> Task to carry out
Set down all of the data again, character for character.

'''

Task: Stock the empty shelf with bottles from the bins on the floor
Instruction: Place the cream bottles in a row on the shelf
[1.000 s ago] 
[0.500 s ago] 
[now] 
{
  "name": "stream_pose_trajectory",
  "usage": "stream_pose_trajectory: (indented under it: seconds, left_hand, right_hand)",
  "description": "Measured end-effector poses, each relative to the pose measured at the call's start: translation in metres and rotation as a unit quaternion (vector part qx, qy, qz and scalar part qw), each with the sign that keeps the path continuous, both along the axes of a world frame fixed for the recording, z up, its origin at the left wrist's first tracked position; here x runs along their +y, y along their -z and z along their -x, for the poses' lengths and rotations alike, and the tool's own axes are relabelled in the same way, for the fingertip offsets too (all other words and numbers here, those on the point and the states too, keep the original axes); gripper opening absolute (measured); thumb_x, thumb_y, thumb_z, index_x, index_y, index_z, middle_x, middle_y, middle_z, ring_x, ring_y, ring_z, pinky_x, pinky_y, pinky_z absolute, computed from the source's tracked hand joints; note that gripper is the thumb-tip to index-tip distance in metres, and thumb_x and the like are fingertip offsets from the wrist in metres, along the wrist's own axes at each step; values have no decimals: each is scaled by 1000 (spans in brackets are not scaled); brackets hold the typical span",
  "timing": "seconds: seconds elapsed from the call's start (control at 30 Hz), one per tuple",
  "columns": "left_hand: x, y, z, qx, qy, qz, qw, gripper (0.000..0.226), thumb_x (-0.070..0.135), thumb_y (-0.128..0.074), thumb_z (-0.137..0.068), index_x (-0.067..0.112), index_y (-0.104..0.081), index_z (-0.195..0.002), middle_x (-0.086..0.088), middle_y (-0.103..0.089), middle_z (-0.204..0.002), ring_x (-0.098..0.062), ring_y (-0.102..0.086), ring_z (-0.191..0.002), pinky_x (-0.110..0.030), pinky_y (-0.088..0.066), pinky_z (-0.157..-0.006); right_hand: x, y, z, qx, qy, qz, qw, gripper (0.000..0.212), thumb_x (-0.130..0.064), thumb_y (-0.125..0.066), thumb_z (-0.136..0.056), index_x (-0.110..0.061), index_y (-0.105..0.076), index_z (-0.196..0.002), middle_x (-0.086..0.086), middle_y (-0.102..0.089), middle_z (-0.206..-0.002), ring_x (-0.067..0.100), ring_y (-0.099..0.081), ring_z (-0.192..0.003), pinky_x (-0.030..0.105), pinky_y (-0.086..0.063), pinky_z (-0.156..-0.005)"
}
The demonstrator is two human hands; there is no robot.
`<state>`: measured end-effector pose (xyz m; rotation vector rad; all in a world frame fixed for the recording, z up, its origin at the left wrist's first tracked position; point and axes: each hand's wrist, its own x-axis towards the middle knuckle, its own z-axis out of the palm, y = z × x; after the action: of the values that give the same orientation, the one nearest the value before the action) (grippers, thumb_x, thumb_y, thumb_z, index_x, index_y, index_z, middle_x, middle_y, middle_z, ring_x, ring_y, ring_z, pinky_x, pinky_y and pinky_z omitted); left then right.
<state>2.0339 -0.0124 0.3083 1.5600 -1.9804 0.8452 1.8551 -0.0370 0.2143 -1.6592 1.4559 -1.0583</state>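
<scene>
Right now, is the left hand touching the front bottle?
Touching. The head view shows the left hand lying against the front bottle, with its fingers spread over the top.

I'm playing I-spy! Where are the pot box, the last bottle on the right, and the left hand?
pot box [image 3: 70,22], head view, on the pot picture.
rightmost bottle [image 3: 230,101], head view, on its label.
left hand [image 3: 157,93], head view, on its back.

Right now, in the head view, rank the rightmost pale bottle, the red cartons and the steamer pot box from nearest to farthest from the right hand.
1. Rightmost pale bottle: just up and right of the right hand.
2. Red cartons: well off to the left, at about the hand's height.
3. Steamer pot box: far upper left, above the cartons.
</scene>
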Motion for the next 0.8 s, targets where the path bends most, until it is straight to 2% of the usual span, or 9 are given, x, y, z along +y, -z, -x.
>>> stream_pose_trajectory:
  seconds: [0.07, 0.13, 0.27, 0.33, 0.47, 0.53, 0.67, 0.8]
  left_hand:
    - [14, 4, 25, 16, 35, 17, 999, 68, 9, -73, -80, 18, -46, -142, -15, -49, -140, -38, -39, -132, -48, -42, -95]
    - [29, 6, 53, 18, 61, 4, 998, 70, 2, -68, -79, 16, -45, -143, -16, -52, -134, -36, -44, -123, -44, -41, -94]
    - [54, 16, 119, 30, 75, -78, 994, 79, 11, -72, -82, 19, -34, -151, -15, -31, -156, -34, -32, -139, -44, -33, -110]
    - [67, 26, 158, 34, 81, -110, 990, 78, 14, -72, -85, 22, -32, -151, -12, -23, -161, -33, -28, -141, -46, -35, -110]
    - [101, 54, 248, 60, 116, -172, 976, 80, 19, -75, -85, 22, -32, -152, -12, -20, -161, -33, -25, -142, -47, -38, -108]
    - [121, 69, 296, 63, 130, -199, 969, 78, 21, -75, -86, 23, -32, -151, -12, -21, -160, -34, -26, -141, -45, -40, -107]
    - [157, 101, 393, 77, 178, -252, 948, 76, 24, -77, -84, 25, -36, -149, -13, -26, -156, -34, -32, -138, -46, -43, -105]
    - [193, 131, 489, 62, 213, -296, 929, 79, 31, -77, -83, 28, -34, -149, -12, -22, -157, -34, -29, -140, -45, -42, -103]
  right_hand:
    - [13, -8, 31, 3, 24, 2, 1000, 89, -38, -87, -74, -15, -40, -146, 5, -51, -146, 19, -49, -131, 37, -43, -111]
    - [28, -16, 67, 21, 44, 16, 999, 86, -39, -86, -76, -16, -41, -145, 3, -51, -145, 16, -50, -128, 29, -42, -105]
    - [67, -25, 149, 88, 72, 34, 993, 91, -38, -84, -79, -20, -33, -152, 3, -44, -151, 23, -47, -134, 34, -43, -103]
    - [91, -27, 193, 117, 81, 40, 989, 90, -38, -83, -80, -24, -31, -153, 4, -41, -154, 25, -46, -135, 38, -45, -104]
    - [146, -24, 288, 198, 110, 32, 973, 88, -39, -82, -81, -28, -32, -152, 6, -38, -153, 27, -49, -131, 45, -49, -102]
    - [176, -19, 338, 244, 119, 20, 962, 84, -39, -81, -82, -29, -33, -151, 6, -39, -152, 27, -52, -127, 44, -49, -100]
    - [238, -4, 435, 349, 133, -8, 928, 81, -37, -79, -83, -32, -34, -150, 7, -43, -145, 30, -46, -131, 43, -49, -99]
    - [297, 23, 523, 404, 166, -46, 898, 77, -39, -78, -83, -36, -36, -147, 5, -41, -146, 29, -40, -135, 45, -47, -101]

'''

> Problem solution
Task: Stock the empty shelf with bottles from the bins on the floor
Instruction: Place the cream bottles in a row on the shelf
[1.000 s ago] 
[0.500 s ago] 
[now] 
{
  "name": "stream_pose_trajectory",
  "usage": "stream_pose_trajectory: (indented under it: seconds, left_hand, right_hand)",
  "description": "Measured end-effector poses, each relative to the pose measured at the call's start: translation in metres and rotation as a unit quaternion (vector part qx, qy, qz and scalar part qw), each with the sign that keeps the path continuous, both along the axes of a world frame fixed for the recording, z up, its origin at the left wrist's first tracked position; here x runs along their +y, y along their -z and z along their -x, for the poses' lengths and rotations alike, and the tool's own axes are relabelled in the same way, for the fingertip offsets too (all other words and numbers here, those on the point and the states too, keep the original axes); gripper opening absolute (measured); thumb_x, thumb_y, thumb_z, index_x, index_y, index_z, middle_x, middle_y, middle_z, ring_x, ring_y, ring_z, pinky_x, pinky_y, pinky_z absolute, computed from the source's tracked hand joints; note that gripper is the thumb-tip to index-tip distance in metres, and thumb_x and the like are fingertip offsets from the wrist in metres, along the wrist's own axes at each step; values have no decimals: each is scaled by 1000 (spans in brackets are not scaled); brackets hold the typical span",
  "timing": "seconds: seconds elapsed from the call's start (control at 30 Hz), one per tuple",
  "columns": "left_hand: x, y, z, qx, qy, qz, qw, gripper (0.000..0.226), thumb_x (-0.070..0.135), thumb_y (-0.128..0.074), thumb_z (-0.137..0.068), index_x (-0.067..0.112), index_y (-0.104..0.081), index_z (-0.195..0.002), middle_x (-0.086..0.088), middle_y (-0.103..0.089), middle_z (-0.204..0.002), ring_x (-0.098..0.062), ring_y (-0.102..0.086), ring_z (-0.191..0.002), pinky_x (-0.110..0.030), pinky_y (-0.088..0.066), pinky_z (-0.157..-0.006); right_hand: x, y, z, qx, qy, qz, qw, gripper (0.000..0.212), thumb_x (-0.130..0.064), thumb_y (-0.125..0.066), thumb_z (-0.136..0.056), index_x (-0.110..0.061), index_y (-0.105..0.076), index_z (-0.196..0.002), middle_x (-0.086..0.086), middle_y (-0.102..0.089), middle_z (-0.206..-0.002), ring_x (-0.067..0.100), ring_y (-0.099..0.081), ring_z (-0.192..0.003), pinky_x (-0.030..0.105), pinky_y (-0.086..0.063), pinky_z (-0.156..-0.005)"
}
The demonstrator is two human hands; there is no robot.
`<state>`: measured end-effector pose (xyz m; rotation vector rad; all in a world frame fixed for the recording, z up, its origin at the left wrist's first tracked position; point and axes: each hand's wrist, its own x-axis towards the middle knuckle, its own z-axis out of the palm, y = z × x; after the action: of the values that give the same orientation, the one nearest the value before the action) (grippers, thumb_x, thumb_y, thumb_z, index_x, index_y, index_z, middle_x, middle_y, middle_z, ring_x, ring_y, ring_z, pinky_x, pinky_y and pinky_z omitted); left then right.
<state>2.0339 -0.0124 0.3083 1.5600 -1.9804 0.8452 1.8551 -0.0370 0.2143 -1.6592 1.4559 -1.0583</state>
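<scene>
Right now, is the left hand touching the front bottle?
Touching. The head view shows the left hand lying against the front bottle, with its fingers spread over the top.

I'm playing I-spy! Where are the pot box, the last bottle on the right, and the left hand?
pot box [image 3: 70,22], head view, on the pot picture.
rightmost bottle [image 3: 230,101], head view, on its label.
left hand [image 3: 157,93], head view, on its back.

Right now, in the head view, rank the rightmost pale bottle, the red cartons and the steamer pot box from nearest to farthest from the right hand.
1. Rightmost pale bottle: just up and right of the right hand.
2. Red cartons: well off to the left, at about the hand's height.
3. Steamer pot box: far upper left, above the cartons.
</scene>
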Motion for the next 0.8 s, targets where the path bends most, until it is straight to 2% of the usual span, or 9 are given, x, y, z along +y, -z, -x.
>>> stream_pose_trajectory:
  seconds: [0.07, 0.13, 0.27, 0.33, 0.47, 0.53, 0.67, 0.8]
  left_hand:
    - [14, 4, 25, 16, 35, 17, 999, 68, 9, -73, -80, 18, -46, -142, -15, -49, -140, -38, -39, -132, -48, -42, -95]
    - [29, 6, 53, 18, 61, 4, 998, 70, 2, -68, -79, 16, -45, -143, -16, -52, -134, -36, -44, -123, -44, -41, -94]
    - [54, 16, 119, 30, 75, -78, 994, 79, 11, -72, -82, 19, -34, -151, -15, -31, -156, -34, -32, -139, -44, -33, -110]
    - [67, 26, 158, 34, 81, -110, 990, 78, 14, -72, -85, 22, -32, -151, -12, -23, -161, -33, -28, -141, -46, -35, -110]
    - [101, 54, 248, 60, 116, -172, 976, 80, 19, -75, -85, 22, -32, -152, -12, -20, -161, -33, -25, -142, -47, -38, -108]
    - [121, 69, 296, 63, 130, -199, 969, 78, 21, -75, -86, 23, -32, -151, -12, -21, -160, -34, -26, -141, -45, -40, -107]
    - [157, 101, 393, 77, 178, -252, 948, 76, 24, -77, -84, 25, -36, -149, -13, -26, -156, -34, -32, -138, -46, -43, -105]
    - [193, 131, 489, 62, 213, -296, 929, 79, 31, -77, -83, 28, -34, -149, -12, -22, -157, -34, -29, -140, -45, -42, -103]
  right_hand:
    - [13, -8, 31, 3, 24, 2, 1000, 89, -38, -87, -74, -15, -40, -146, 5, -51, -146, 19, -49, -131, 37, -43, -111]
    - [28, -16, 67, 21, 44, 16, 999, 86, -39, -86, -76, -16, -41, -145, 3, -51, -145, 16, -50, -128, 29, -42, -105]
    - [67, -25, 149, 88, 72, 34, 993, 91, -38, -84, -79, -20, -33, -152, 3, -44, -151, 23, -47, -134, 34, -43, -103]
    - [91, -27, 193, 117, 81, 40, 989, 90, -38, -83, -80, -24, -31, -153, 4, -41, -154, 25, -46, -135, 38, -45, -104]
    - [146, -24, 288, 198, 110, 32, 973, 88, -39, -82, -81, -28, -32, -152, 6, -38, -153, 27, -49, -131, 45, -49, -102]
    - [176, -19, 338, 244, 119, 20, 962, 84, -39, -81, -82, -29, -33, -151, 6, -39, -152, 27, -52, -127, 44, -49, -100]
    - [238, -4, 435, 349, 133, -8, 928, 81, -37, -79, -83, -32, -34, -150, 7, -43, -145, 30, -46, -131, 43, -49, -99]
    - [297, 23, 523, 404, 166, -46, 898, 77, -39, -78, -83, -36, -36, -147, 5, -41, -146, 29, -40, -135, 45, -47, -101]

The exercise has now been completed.